That was a really scary movie!  As far as all the other scary movies, I never watch them.  Mummys and monsters bore me and those with crazy humans after people, stories that COULD be true, I don't want to watch!


----------



## Underock1 (Oct 15, 2015)

RadishRose said:


> OMG, I just had the courage to look this thing up. Tell me that's not scary!
> 
> 
> View attachment 22815



Oh that's just Phil in another costume.


----------



## Underock1 (Oct 15, 2015)

I had two that did a job on me as a kid. One was an Abbott and Costello movie, believe it or not. They had two scenes. One was a swiveling book case leading to a secret passage. The other was a panel in the wall over the head of a bed, where it opened and a hand came out. We lived in an apartment at the time, but I did a lot of wall checking and had a hard time going to bed for a while.
The second one was the original "King Kong". We lived on the fourth floor of a walk up with open windows on every landing of the staircase. I kept picturing Kong's hand coming in every one. Needless to say, I negotiated those stairs at record speed for a while.


----------



## imp (Oct 15, 2015)

So, people, you're telling me, mostly, that my nightmares as a kid were not all that unusual? My bedroom had a closet, the door visible from the bed, and if that door were closed when I went to bed, I dreamed of _something _creeping out from behind it!

Sometimes, knowing the door was open didn't even help. And, this went on for several years, the night fears, I mean. Surprisingly, seemed to coincide with the onset of pre-puberty, I guess, the fears became laughable, I then loved the scary movies! 

Glad to hear I was not  alone in this  growing-up experience!   imp


----------



## jujube (Oct 15, 2015)

There were two movies that really did a job on me as an adult.  One was "The Boogens" about a house built on top of an old mine in Colorado that had baaaad things in it.  As a child, I was scared of the heat grates set in the floor; I was sure that if I looked down into them, someone or thing would be looking up at me.  In "The Boogens" there was a scene where some sort of tentacles came out of a floor grate, grabbed a guy and "strained" him back through the grate.  Okaaay, now I'm still scared of floor grates to this day.

The other one was the 1973 "Don't be Afraid of the Dark" with Kim Darby about a woman who inherits her uncle's house.  There are scary little critters (you actually never see them, but you definitely _hear_ them who come out of an iron door that's set in the bottom of the chimney in the basement (that you clean ashes out of periodically).  Eventually, they get her, drag her down to the basement and into that door where she lives with them forever.  Now, we had the identical door set into the chimney in our basement.  Need I say more?  I was in my 20's and still didn't like to go down in the basement by myself.  And if I had to, I sure as heck didn't look at that door.

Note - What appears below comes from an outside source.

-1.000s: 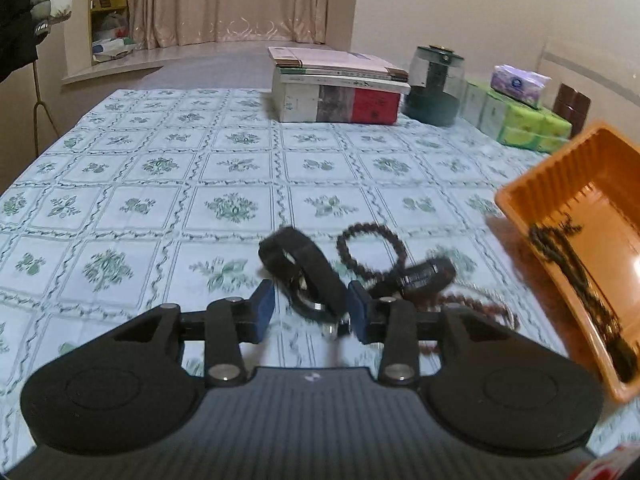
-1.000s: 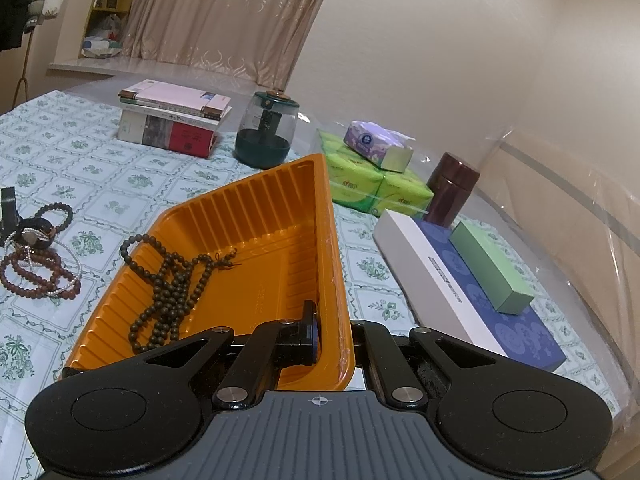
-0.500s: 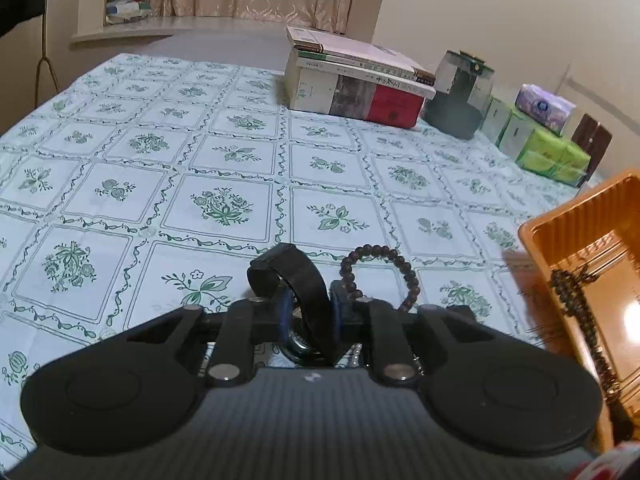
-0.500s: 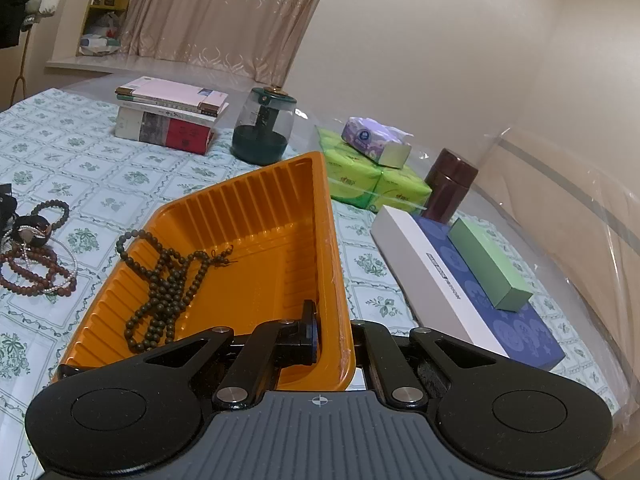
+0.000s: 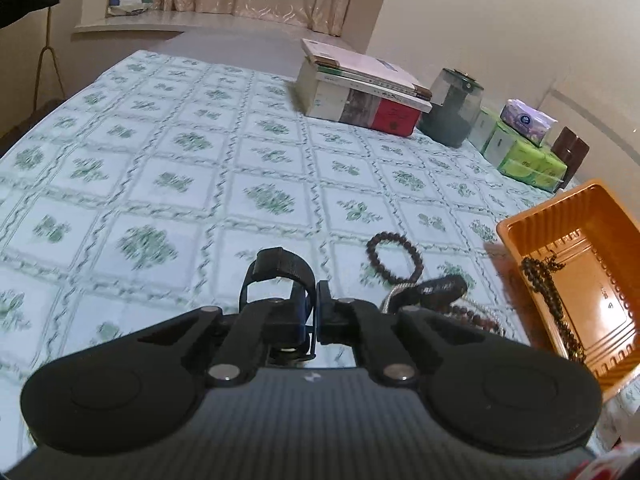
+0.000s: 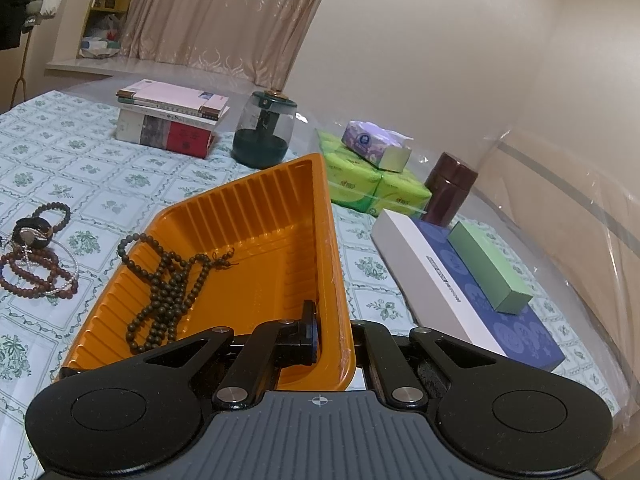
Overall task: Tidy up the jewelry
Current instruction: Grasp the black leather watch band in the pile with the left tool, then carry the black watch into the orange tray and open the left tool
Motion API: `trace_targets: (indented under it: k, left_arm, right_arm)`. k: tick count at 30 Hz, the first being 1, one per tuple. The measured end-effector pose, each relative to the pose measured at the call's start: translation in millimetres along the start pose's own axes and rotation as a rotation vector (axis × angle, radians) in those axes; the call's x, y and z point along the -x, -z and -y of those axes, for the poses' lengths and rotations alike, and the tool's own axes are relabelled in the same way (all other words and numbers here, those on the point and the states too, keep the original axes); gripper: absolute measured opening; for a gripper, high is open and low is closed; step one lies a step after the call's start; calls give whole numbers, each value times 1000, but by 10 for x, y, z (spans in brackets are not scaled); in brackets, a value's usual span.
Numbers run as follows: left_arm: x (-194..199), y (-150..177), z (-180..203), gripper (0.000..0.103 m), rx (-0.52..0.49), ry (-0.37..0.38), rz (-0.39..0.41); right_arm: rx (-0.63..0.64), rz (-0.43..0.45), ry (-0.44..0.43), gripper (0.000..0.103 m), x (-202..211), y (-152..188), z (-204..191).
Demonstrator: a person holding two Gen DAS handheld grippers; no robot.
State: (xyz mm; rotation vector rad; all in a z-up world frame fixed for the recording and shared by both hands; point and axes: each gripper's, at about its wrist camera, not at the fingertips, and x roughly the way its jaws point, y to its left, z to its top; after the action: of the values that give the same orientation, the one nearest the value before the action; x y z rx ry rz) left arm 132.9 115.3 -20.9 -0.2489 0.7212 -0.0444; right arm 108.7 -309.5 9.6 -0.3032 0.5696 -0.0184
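My left gripper [image 5: 315, 312] is shut on a black watch strap [image 5: 280, 266] and holds it lifted above the tablecloth. A dark bead bracelet [image 5: 394, 257], another black watch [image 5: 438, 288] and reddish beads [image 5: 476, 318] lie just right of it. My right gripper [image 6: 336, 338] is shut on the near wall of the orange tray [image 6: 256, 216], which is tilted and holds a long dark bead necklace [image 6: 168, 284]. The tray also shows in the left wrist view [image 5: 576, 248]. The jewelry pile [image 6: 36, 256] lies left of the tray.
A stack of books [image 5: 360, 88], a glass jar [image 5: 452, 108], green tissue packs [image 5: 520, 156] and a brown canister [image 5: 570, 152] stand at the back. A white and blue box [image 6: 460, 284] with a green box [image 6: 488, 268] on it lies right of the tray.
My left gripper closed on the black watch strap and lifted it off the table. The right gripper kept its hold on the tray, barely moving.
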Motion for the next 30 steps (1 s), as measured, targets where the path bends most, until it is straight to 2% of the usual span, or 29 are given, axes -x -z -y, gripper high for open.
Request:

Oh, and the night we came home from seeing "The Exorcist", there were noises coming from our attic.  I was ready to move out.


----------



## AprilT (Oct 15, 2015)

ok i shouldn't be reading this threa in a dark room.  i was wiggling my toes nervousness, Jube and her mentioning something about a scene where something reaeched up through a grate and at that moment i happenen to look up and got a fright from the sight of the movement of my toes.  That's just sad' i need a babysitter'


----------



## Pookie (Oct 16, 2015)

I'll never forget a film I was shown in kindergarten called "The Arson Man." It was a cartoon about a man who slips into your house through a window and sets fire to your house.

It was supposed to be all about fire safety but that was lost on me. Holy cow, I had nightmares for a week!!


----------



## Linda (Oct 16, 2015)

Pookie said:


> I'll never forget a film I was shown in kindergarten called "The Arson Man." It was a cartoon about a man who slips into your house through a window and sets fire to your house.
> 
> It was supposed to be all about fire safety but that was lost on me. Holy cow, I had nightmares for a week!!


Darn! And at school no less.


----------



## SifuPhil (Oct 16, 2015)

AprilT said:


> ok i shouldn't be reading this threa in a dark room.  i was wiggling my toes nervousness, Jube and her mentioning something about a scene where something reaeched up through a grate and at that moment i happenen to look up and got a fright from the sight of the movement of my toes.  That's just sad' i need a babysitter'



The Toes That Ate Florida!


----------



## Pookie (Oct 16, 2015)

Linda said:


> Darn! And at school no less.



Yep! I told my Mom about it and she went to the principal and raised heck about it. I don't think anything changed but Mom assured me there was no Arson Man. Gaaahhhh!!!


----------



## Butterfly (Oct 16, 2015)

As a little kid, my sis and I would scrunch up to the bedroom door and listen while my parents listened to Inner Sanctum on the radio.  Some of those programs were pretty scary!

As a teen, I found any type of "buried alive" movie terrifying -- I remember one in particular called "Premature Burial" which seriously creeped me out.  

As an adult, Silence of the Lambs was pretty bad, but the one that seriously creeped me out was "The Ring," which was a black and white and probably low budget flick.  It was just SO creepy.  I never watch any of the slasher or saw flicks, because they are just plan gross.  

I am still a big fan of creepy movies, even now.


----------



## AprilT (Oct 16, 2015)

SifuPhil said:


> The Toes That Ate Florida!
> 
> View attachment 22844





YOU ARE A MOMNSTER!  What a terrifying image to put in my fragile big head.   . It's a good thing I didn't see that till morning.layful:


----------



## AprilT (Oct 16, 2015)

Butterfly said:


> As a little kid, my sis and I would scrunch up to the bedroom door and listen while my parents listened to Inner Sanctum on the radio.  Some of those programs were pretty scary!
> 
> As a teen, I found any type of "buried alive" movie terrifying -- I remember one in particular called "Premature Burial" which seriously creeped me out.
> 
> ...




Yep "The Ring" another doosy.


----------



## SifuPhil (Oct 16, 2015)

AprilT said:


> YOU ARE A MOMNSTER!  What a terrifying image to put in my fragile big head.   . It's a good thing I didn't see that till morning.layful:



I resemble that remark! layful:


----------